Pour un catalogue comme CaSTV, Sepúlveda vaut moins comme auteur "horrifique" au sens immédiat que comme cinéaste de l'inquiétude politique et émotionnelle. La frontière mérite d'être tenue ouverte. Le genre ne se réduit pas à ses créatures. Il comprend aussi des mises en scène où la menace circule à travers l'ordre social lui-même. Dans les Années 2000 puis les Années 2010, le cinéma chilien a beaucoup travaillé ce rapport entre histoire et intimité. Sepúlveda s'y distingue par une sensibilité plus charnelle, plus frontale dans son rapport aux affects.

Il y a chez lui une façon très précise d'aborder les personnages. Il ne les transforme pas en symboles exemplaires. Il leur laisse du trouble, de l'excès, parfois même de l'inconfort. C'est ce qui les rend vivants. On sent qu'il se méfie des figures édifiantes, de la psychologie expliquée trop proprement, du cinéma qui distribue d'avance les places morales. À la place, il préfère des êtres traversés par plusieurs forces contradictoires : désir d'aimer, désir de fuir, nécessité de se protéger, fatigue d'habiter un monde déjà hiérarchisé contre eux.

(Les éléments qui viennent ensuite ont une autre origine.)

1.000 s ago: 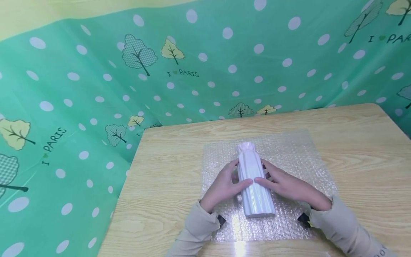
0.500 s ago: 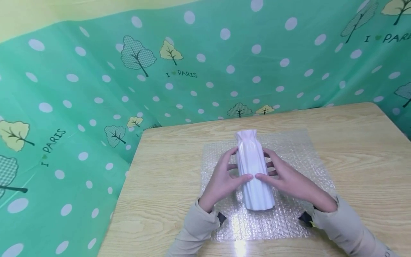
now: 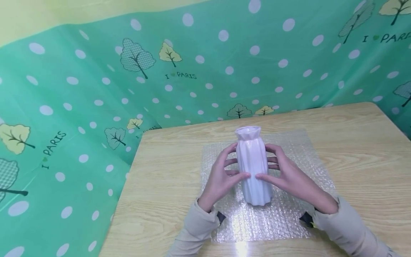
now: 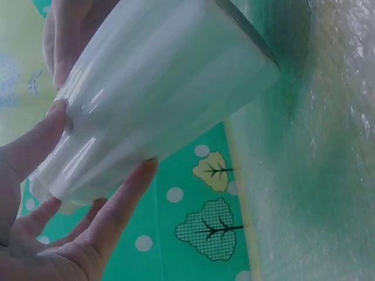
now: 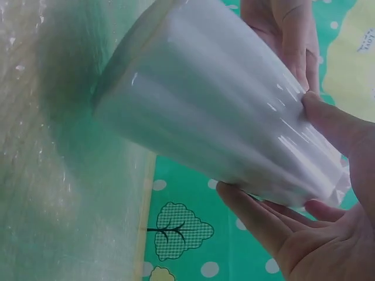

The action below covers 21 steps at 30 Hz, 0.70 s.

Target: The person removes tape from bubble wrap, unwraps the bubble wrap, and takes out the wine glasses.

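Observation:
A white fluted vase (image 3: pixel 252 160) with a pinched, ruffled neck leans back slightly over the bubble wrap, its mouth now showing at the top. My left hand (image 3: pixel 221 175) grips its left side, thumb on the front and fingers spread round behind. On the opposite side my right hand (image 3: pixel 287 175) holds it the same way, the two thumbs almost meeting. Seen from the left wrist, the base of the vase (image 4: pixel 158 76) hangs tilted close over the wrap. The right wrist view shows the vase's (image 5: pixel 205 99) flat underside edge-on, with fingertips along its lower side.
A square sheet of bubble wrap (image 3: pixel 273 226) lies flat on the wooden table (image 3: pixel 163 185). Behind and to the left hangs a green dotted curtain (image 3: pixel 179 96) that meets the table's far edge.
Both hands have tipped the vase from lying back to nearly upright, raising its neck so that the mouth opening shows. The bubble wrap has stayed in place.

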Available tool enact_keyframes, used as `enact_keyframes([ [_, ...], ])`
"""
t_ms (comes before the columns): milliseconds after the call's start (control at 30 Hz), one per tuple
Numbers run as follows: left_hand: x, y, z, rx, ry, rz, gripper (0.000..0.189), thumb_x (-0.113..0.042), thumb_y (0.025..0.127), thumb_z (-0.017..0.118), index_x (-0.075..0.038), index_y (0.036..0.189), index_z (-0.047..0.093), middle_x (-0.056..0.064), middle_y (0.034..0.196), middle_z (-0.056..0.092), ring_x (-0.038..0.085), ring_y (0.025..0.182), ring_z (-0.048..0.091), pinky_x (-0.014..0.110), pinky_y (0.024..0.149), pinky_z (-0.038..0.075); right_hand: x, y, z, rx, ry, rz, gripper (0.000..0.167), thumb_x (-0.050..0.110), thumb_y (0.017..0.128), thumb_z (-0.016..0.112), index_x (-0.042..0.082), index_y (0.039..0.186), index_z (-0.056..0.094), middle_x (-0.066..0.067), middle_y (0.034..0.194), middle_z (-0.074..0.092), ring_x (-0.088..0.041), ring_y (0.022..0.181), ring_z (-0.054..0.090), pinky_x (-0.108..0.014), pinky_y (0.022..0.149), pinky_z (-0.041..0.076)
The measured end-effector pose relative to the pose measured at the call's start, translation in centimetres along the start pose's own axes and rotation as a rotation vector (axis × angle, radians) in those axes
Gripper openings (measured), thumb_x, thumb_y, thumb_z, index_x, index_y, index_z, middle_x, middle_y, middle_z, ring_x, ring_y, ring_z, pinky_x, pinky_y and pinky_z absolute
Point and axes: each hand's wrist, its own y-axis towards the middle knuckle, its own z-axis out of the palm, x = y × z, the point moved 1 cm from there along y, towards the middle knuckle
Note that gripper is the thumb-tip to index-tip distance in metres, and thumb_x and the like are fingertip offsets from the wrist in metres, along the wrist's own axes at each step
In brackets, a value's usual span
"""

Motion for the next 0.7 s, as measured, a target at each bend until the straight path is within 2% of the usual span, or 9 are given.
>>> enact_keyframes([
  [167,-0.01,-0.1,-0.02,-0.01,0.035,0.04,0.093,-0.01,0.077,0.084,-0.029,0.153,0.033,0.001,0.15,0.042,0.031,0.119,0.061,0.033,0.084,0.06,0.05,0.0,-0.03,-0.022,-0.006,-0.044,0.09,0.024,0.085,0.079,0.006,0.152,0.021,-0.024,0.149,0.038,-0.044,0.121,0.058,-0.047,0.092,0.056],
  [433,-0.15,-0.08,0.35,-0.03,0.161,0.211,0.094,-0.014,0.077,0.083,-0.028,0.155,0.032,0.005,0.146,0.044,0.027,0.123,0.058,0.029,0.089,0.058,0.21,-0.01,-0.35,-0.116,-0.031,-0.138,0.101,0.006,0.074,0.086,0.003,0.151,0.02,-0.024,0.149,0.034,-0.046,0.123,0.054,-0.045,0.095,0.052],
  [567,-0.12,-0.02,0.42,-0.033,0.225,0.308,0.094,-0.01,0.076,0.083,-0.02,0.155,0.033,0.01,0.147,0.044,0.027,0.125,0.056,0.027,0.091,0.056,0.26,0.05,-0.44,-0.146,-0.047,-0.185,0.104,0.001,0.069,0.088,-0.001,0.147,0.02,-0.025,0.146,0.034,-0.048,0.121,0.054,-0.043,0.095,0.052],
  [700,0.25,0.19,0.5,-0.026,0.302,0.406,0.09,-0.007,0.075,0.083,-0.009,0.151,0.036,0.014,0.147,0.043,0.03,0.13,0.053,0.026,0.094,0.055,-0.07,0.19,-0.38,-0.157,-0.05,-0.206,0.105,-0.006,0.065,0.088,-0.004,0.145,0.019,-0.026,0.145,0.035,-0.048,0.12,0.054,-0.026,0.097,0.051],
])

Cette approche donne à sa mise en scène une tension particulière. Le mélodrame y n'est jamais loin, mais il n'écrase pas la complexité. Sepúlveda comprend que le pathos n'est pas un défaut lorsque le cadre sait le contenir, le déplacer, parfois le contredire. Une émotion forte peut ouvrir le politique plutôt que le simplifier. C'est une leçon que beaucoup de cinéma d'auteur contemporain, trop soucieux de retenue, a fini par oublier. Lui assume au contraire qu'une histoire vive a besoin de pulsation.

On pourrait dire qu'il filme souvent des existences exposées. Exposées au jugement, au pouvoir, à la répression, mais aussi à leur propre intensité. Cela suffit à créer une proximité secrète avec le cinéma de genre. Dans l'horreur, être exposé signifie qu'aucune protection symbolique ne tient très longtemps. Chez Sepúlveda, cette exposition est d'abord sociale et affective. Le danger n'a pas toujours un visage monstrueux. Il peut être une institution, une mémoire nationale mal digérée, une masculinité armée, ou simplement l'impossibilité d'habiter son désir sans coût.

Rodrigo Sepúlveda compte ainsi parmi ces cinéastes dont l'œuvre élargit utilement la conversation autour du fantastique et de l'épouvante. Non parce qu'il faudrait tout annexer au genre, mais parce que son cinéma rappelle une vérité simple : la peur a aussi une histoire politique, une géographie, une classe, une voix. En filmant cela sans sécheresse démonstrative, Sepúlveda produit des œuvres qui restent longtemps dans le corps. C'est souvent le signe le plus sûr qu'un regard a trouvé sa forme.